**WHAT IS BEING ASKED**
What is needed is a single figure: how many lines of the records below contain the word "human".

PROVIDED DATA: Begin

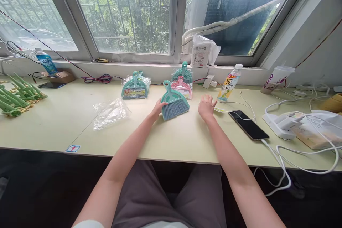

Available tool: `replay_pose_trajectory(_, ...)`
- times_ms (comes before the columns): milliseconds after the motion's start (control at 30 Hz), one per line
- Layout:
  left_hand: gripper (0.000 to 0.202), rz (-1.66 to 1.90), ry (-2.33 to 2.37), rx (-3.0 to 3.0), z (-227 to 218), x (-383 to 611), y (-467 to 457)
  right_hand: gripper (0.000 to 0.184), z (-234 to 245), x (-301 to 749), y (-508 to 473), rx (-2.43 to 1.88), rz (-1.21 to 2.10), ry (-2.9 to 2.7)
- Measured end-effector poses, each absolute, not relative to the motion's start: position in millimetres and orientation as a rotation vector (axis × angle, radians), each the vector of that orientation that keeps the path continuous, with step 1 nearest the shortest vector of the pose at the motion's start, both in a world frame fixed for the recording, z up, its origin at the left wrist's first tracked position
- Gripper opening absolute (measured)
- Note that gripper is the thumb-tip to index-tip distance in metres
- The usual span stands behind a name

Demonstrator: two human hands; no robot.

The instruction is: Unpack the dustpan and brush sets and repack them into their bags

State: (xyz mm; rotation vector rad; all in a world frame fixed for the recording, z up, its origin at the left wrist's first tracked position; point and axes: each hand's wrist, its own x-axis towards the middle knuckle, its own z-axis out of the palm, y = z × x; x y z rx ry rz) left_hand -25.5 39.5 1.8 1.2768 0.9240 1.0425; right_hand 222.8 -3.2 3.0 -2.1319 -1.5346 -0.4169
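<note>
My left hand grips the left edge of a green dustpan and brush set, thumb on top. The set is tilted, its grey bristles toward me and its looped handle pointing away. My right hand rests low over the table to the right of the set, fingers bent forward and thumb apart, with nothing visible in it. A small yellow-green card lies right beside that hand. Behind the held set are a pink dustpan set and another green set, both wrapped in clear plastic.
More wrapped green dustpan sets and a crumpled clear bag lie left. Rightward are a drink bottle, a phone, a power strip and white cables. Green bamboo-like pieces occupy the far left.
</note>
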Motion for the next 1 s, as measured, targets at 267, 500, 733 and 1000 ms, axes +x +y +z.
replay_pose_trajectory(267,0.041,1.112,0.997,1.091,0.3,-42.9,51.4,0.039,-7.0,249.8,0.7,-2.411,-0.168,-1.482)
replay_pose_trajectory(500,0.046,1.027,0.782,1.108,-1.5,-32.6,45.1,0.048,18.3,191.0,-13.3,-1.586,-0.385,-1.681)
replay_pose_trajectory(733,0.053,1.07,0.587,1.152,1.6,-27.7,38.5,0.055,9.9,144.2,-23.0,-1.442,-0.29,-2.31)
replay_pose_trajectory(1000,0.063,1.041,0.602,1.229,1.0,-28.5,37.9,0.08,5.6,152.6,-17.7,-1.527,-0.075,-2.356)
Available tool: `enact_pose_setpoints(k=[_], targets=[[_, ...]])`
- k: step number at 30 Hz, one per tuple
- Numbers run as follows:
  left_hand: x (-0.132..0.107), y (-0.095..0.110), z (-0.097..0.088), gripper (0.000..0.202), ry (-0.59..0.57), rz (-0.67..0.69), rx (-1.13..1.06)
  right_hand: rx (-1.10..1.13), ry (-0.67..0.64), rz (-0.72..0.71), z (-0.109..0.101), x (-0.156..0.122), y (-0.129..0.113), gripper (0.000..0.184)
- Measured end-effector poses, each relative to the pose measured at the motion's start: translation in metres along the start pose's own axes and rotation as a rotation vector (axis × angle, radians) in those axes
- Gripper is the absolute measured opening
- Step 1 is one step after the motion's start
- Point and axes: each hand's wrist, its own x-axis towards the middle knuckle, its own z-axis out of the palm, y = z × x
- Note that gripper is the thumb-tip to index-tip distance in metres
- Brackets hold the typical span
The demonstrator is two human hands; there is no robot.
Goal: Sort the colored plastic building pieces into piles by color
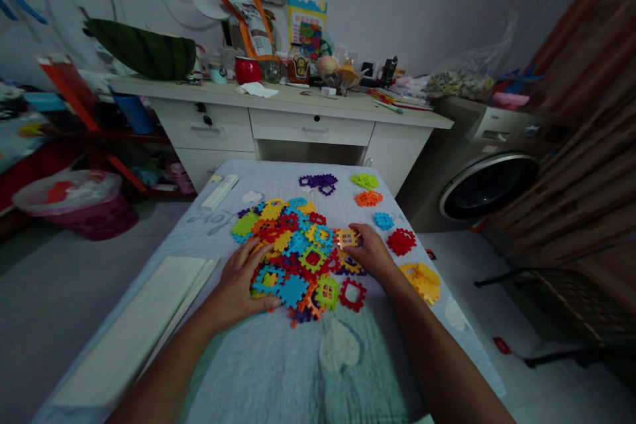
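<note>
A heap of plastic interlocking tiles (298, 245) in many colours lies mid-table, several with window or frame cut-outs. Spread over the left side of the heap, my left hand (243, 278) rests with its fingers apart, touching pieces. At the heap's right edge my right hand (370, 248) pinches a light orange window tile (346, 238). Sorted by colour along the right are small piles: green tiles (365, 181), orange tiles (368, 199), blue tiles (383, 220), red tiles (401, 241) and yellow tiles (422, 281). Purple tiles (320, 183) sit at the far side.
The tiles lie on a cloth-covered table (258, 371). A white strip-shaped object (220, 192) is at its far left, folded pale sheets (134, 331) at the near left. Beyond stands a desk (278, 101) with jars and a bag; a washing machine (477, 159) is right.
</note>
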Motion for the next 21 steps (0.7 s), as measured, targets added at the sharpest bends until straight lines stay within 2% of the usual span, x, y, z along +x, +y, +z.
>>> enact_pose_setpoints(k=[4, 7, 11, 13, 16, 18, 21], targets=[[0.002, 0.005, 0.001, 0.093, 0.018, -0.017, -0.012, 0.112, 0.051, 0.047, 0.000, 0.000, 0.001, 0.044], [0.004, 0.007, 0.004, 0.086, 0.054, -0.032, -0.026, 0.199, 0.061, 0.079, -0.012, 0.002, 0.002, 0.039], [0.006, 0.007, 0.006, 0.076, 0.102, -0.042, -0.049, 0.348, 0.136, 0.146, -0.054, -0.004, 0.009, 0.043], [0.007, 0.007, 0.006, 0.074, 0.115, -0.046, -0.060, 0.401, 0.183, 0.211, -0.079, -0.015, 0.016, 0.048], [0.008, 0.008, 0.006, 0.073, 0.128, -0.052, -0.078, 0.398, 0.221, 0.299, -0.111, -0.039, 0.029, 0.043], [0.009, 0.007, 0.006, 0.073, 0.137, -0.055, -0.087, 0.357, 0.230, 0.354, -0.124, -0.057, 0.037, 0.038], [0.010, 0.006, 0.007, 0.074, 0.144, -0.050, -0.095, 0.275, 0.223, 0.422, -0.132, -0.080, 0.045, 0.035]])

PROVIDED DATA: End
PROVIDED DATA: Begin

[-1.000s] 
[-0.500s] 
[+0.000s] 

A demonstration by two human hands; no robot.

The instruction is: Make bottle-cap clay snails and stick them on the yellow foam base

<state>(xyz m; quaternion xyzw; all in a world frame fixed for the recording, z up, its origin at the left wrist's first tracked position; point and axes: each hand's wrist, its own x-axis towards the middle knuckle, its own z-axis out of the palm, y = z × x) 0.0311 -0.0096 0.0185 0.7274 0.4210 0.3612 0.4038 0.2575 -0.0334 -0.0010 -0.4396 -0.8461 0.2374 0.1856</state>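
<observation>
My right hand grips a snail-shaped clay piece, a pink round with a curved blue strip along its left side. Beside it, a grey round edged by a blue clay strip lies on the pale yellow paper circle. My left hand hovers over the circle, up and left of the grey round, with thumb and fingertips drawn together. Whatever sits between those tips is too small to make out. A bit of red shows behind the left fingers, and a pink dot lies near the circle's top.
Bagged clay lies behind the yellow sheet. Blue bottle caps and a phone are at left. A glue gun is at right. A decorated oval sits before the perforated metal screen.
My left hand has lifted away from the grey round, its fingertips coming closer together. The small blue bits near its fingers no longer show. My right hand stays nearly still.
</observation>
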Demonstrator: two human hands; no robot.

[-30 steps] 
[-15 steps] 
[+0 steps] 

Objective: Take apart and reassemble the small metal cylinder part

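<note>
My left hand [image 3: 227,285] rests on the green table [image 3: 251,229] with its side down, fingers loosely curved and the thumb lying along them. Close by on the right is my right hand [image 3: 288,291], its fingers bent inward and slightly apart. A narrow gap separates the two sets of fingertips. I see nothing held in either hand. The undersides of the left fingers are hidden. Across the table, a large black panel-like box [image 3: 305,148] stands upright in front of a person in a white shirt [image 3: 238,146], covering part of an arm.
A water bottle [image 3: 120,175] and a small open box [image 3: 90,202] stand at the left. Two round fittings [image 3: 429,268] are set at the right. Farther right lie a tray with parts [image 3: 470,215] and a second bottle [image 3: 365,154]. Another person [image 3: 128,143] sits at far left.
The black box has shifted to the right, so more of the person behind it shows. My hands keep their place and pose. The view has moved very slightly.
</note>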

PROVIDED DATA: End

**TASK OUTPUT**
4